The economics are favorable. While blood tests for Alzheimer's will never be as cheap as routine hemograms, costs will decline as the technology scales. Unlike the gold-standard cerebrospinal fluid test, which requires specialized facilities and trained personnel, blood draws can happen anywhere—in small towns, rural clinics, primary care offices. Borelli sees no doubt that the test is viable at scale. The question is not whether it can work, but how quickly Brazil can build the infrastructure to make it available to everyone who needs it.
Citações Notáveis
The protein p-tau217 rises in patients whose brains show abnormal accumulations of amyloid plaques and phosphorylated tau protein, the characteristic pathology of Alzheimer's disease.— Willyans Borelli, UFRGS researcher
Blood tests for Alzheimer's are very viable. While costs remain higher than routine blood work, they will decline with use, and unlike the gold-standard test, blood draws can be performed anywhere in the country.— Willyans Borelli
A Conversa do Hearth Outra perspectiva sobre a história
Why does this particular protein, p-tau217, matter more than other markers researchers have looked at?

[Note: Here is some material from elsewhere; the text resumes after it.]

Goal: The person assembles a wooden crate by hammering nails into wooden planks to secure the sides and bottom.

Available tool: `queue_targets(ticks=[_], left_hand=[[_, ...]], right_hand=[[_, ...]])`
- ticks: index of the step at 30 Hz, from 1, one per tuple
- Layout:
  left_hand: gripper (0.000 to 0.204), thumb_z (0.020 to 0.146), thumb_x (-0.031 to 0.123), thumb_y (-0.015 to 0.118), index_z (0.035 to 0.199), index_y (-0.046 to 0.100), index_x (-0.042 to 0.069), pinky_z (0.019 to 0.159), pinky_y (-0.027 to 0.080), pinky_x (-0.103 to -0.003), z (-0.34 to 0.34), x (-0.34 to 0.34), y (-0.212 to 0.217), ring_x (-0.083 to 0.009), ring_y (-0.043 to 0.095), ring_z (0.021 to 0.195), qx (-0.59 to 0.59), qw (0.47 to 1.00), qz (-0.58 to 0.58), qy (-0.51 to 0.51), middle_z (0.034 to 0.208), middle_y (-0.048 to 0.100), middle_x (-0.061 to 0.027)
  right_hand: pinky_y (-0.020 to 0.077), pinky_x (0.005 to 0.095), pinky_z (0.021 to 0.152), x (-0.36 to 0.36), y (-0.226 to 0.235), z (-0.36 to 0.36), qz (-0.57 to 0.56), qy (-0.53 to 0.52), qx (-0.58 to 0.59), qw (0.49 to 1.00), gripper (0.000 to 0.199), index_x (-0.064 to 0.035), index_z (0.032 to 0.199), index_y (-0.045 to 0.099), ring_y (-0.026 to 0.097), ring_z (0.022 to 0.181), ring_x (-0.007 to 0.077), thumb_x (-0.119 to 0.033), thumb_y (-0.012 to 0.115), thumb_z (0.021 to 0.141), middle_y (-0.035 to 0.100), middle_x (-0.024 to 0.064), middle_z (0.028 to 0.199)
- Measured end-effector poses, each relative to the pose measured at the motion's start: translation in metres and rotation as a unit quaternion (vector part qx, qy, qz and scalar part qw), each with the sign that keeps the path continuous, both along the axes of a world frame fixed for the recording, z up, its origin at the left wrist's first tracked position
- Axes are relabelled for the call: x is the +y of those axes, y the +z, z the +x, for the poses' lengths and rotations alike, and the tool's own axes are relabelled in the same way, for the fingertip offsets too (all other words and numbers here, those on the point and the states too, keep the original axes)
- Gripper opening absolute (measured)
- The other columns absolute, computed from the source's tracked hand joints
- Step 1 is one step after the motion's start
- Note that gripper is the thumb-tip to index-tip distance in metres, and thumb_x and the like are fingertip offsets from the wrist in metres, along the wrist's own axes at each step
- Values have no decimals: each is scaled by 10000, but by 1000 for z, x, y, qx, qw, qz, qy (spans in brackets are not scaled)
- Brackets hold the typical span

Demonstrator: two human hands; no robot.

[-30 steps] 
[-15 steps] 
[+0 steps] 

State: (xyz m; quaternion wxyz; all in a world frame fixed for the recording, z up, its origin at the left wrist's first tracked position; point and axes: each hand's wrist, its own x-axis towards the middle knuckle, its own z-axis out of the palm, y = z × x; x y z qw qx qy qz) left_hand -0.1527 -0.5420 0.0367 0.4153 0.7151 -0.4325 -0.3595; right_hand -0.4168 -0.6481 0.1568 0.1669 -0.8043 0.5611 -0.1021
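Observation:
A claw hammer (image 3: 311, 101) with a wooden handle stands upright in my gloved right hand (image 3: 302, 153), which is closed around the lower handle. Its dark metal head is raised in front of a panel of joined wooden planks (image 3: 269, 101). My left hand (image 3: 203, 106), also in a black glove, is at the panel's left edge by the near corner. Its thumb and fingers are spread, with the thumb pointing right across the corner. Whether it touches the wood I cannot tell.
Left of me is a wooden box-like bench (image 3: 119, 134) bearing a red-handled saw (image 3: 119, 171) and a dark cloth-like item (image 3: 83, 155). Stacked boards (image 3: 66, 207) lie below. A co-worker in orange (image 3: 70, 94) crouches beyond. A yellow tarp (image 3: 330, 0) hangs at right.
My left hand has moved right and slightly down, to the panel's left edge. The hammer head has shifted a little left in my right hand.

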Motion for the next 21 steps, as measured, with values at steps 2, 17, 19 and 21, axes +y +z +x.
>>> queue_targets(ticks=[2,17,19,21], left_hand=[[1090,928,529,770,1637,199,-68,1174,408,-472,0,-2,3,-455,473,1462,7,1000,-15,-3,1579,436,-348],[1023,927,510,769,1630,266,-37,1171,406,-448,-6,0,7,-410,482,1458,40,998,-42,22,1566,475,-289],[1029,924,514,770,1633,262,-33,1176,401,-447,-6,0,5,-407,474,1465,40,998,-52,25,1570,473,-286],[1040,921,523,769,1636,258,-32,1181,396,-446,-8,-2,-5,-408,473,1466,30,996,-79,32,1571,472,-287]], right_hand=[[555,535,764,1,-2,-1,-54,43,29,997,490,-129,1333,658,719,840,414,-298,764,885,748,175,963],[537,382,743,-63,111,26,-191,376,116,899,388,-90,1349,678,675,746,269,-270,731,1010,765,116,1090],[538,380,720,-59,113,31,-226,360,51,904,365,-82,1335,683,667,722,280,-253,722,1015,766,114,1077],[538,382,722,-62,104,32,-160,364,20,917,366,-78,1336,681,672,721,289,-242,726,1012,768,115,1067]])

It's about reliability in practice. Other proteins might be more sensitive in theory, but p-tau217 stays stable in blood no matter when you draw it or how you store it. That consistency is what makes a test actually useful in the real world—you get the same answer whether it's morning or evening, hot or cold.

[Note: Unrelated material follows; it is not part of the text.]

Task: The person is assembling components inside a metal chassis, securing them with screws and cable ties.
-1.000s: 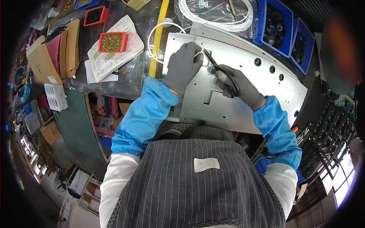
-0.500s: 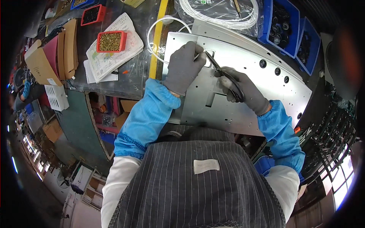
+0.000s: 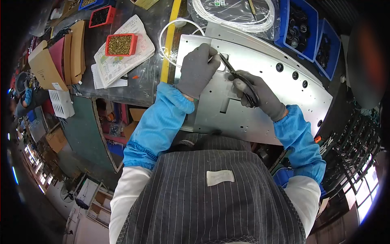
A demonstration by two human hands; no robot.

The source mentions this opens a "therapeutic window." What does that actually mean for a patient?
It means the difference between catching Alzheimer's when you can still slow it down and catching it when the damage is already done. Neurons don't repair themselves. Once they die, they're gone. If you identify the disease early enough, you have time to intervene before too many neurons are lost.
So this test is better than the current standard test. But what makes it revolutionary?
Access. The current gold standard requires a spinal tap—painful, invasive, only available in specialized centers. A blood test can be done anywhere. That's the real breakthrough. It's not just better medicine; it's medicine that can actually reach people.
The article mentions costs of 3,600 reais in private clinics. Is that the barrier to adoption?
It's part of it. But the bigger barrier is that most people can't access the test at all, even at that price. The researchers are trying to get it into the public health system so it's free and available everywhere, not just in wealthy neighborhoods.
What happens next? Is this test going to be available soon?
That depends on whether the Brazilian government commits resources to implement it as policy. The research is solid. The technology works. Now it's a question of will and funding—whether they'll build the infrastructure to make it real.